Tu es en seconde, songea-t-il. Le marionnettiste n'était plus vraiment certain de pouvoir s'inclure dans cette catégorie. Il n'avait plus suivi le moindre cours depuis bientôt un mois et il n'était même pas sûr de pouvoir retourner au lycéen un jour...
— Tu as raison, concéda-t-elle. Je vais m'accrocher ! Et toi ?
La question le prit de court.
— C'est quoi, ton rêve ? Devenir un vrai médium ?
Il baissa les yeux. Son aura se devinait dans la pénombre. Une aura polluée, l'ombre de ce qu'elle avait été. Même s'il le souhaitait, jamais il ne pourrait être considéré comme un vrai médium.
— Oublie l'OSI, oublie ta technique, oublie l'état de ton aura, insista Fanny. Tu es un sensible qui se retrouve face à une page blanche, avec son avenir à tracer. Qu'est-ce que tu fais ? Tu rejoins l'Institut ? Tu continues tes études et tu deviens ingénieur ? Médecin ? Cuisinier ?
Nathanaël hésita à se prendre au jeu. En s'imaginant un avenir idéal, impossible, le retour à la réalité n'en serait que plus brutal. Cependant, son coeur lui hurlait de répondre. De donner de la voix à son individualité et à ses rêves, de ne pas les laisser mourir à petit feu avec lui.

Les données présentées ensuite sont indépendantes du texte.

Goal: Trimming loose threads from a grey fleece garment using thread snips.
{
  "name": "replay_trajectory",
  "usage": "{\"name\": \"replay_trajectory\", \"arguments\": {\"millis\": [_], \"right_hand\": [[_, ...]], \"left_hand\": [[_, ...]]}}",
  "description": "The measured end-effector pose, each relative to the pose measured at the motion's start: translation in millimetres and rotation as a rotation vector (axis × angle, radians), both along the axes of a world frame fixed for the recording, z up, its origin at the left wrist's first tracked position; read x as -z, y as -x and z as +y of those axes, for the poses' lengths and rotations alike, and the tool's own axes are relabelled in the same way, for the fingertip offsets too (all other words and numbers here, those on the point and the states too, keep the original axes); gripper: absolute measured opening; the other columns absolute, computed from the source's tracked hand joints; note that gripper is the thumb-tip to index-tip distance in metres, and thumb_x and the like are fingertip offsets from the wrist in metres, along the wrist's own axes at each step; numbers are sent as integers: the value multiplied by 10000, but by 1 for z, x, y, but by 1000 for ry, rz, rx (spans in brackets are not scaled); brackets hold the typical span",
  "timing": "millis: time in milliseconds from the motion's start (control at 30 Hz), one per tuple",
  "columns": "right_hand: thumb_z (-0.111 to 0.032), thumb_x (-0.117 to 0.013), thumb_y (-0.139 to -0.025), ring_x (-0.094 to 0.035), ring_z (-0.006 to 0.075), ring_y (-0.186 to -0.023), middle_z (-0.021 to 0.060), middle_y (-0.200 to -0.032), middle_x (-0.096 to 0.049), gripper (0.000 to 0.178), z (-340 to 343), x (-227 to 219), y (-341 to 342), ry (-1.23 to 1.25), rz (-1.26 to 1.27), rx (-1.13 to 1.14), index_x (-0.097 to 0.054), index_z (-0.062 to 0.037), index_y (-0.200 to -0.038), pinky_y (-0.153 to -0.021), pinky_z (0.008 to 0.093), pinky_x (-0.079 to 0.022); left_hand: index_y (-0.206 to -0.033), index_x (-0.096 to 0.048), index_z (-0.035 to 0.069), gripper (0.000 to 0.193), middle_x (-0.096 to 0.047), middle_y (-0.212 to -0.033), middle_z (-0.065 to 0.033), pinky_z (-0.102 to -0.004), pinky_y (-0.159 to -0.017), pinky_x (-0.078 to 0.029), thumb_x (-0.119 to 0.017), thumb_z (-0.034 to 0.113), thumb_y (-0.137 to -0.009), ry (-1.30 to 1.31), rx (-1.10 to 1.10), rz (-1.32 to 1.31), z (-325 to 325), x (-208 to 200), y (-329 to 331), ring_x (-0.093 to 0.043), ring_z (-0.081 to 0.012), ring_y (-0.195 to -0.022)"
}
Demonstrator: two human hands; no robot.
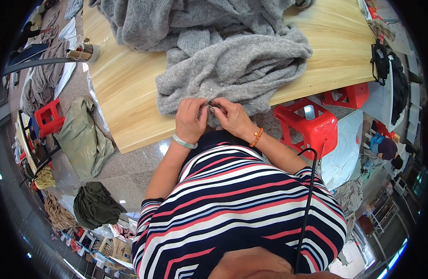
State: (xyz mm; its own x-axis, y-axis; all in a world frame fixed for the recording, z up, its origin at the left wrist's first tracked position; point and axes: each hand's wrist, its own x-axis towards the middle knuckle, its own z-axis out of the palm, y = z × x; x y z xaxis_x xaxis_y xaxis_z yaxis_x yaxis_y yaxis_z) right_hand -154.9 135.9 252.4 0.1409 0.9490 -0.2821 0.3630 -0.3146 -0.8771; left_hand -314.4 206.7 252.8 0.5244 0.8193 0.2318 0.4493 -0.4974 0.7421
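Observation:
A grey knitted garment [241, 60] lies bunched on the wooden table, its near end at the front edge under my fingers. My left hand [190, 118], with a pale bangle at the wrist, pinches with its fingertips at the garment's near edge; what they hold is too small to make out. Close beside it, almost touching, my right hand [233, 120] is closed around a small dark tool with a metal tip [214, 104]. That tip points toward the left fingertips. An orange bead bracelet [256, 137] circles my right wrist.
More grey knitwear [176, 18] is heaped on the far side of the wooden table [125, 102]. A round container [87, 52] stands at its left edge. Red stools [311, 128] sit at the right, and a black cable [310, 195] hangs over my right side. Dark green cloth [95, 204] lies at lower left.

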Motion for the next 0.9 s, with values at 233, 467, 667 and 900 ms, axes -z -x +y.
{"name": "replay_trajectory", "arguments": {"millis": [233, 467, 667, 900], "right_hand": [[-175, -573, -919, -657, 404, -778, 207, -838, -669, 212, -2, 7, 8, -107, -145, -10, -589, -62, -1098, -664, 483, -519], [-179, -571, -921, -656, 416, -781, 218, -849, -671, 206, -4, 19, 14, -111, -159, 23, -600, -57, -1085, -673, 495, -523], [-179, -566, -925, -658, 416, -798, 217, -880, -677, 202, -4, 23, 16, -64, -151, 10, -607, -55, -1078, -693, 495, -530], [-185, -551, -934, -662, 415, -812, 208, -913, -684, 211, -2, 16, 17, -24, -219, -16, -600, -51, -1089, -708, 501, -533]], "left_hand": [[-872, -634, 32, 147, -611, -819, -112, -397, -708, -468, -726, 57, -761, 110, -148, 34, -5, 4, -10, -588, -313, -794], [-870, -599, 40, 101, -580, -826, -117, -427, -726, -440, -663, 48, -793, 75, -218, 164, -6, 23, -14, -563, -331, -811], [-901, -556, 37, 101, -546, -876, -144, -444, -760, -409, -609, 35, -815, 48, -170, 177, -4, 33, -11, -517, -358, -846], [-904, -522, 6, 117, -521, -962, -185, -468, -840, -388, -576, 10, -800, -197, -146, 193, -1, 21, -20, -477, -379, -928]]}}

Même si leurs situations n'étaient pas vraiment comparables, Fanny avait osé, elle.
— Si j'avais le choix, je ne rejoindrais pas l'Institut, se lança-t-il. Je pense que je serais indépendant, comme mon père.
— Médium auto-entrepreneur... nota Fanny. Pas mal ! Tu te crées un nom dans le milieu, tu embauches du personnel et tu détrônes l'Institut avec ta micro-entreprise ! Je te ferai une réduction pour mes services...
— C'est très aimable à toi... On sera sur la paille, mais au moins, on aura le sourire !
Ils éclatèrent de rire. Lorsque leurs deux voix se turent enfin, l'adolescent remarqua que la morosité ne réinvestissait pas les traits de son visage. Un petite étincelle victorieuse émergea timidement dans son esprit.
Fanny ne laissa pas le silence s'installer trop longtemps.
— Pour l'instant, je lève un peu le pied sur l'apprentissage de l'exorcisme. Si je veux avoir un peu de crédibilité par la suite, je ne peux pas arrêter complètement, mais Linda m'a proposé d'observer un peu comment ils travaillent au service médical entre mes cours pour le lycée. J'y passe déjà pas mal de temps pour soutenir Agatha, sa maman n'est toujours pas sortie d'affaire...
Sa tristesse toucha Nathanaël. Les nouvelles ne semblaient pas au beau fixe...
D'un soupir, Fanny conclut la conversation.
— Je vais devoir y aller, j'ai un cours de maths dans dix minutes. Je repasserai ! À bientôt !
La porte bougea à nouveau dans ses gonds et l'ombre de sa camarade disparut.
Le marionnettiste écouta le silence. Il lui sembla soudain un peu moins agréable.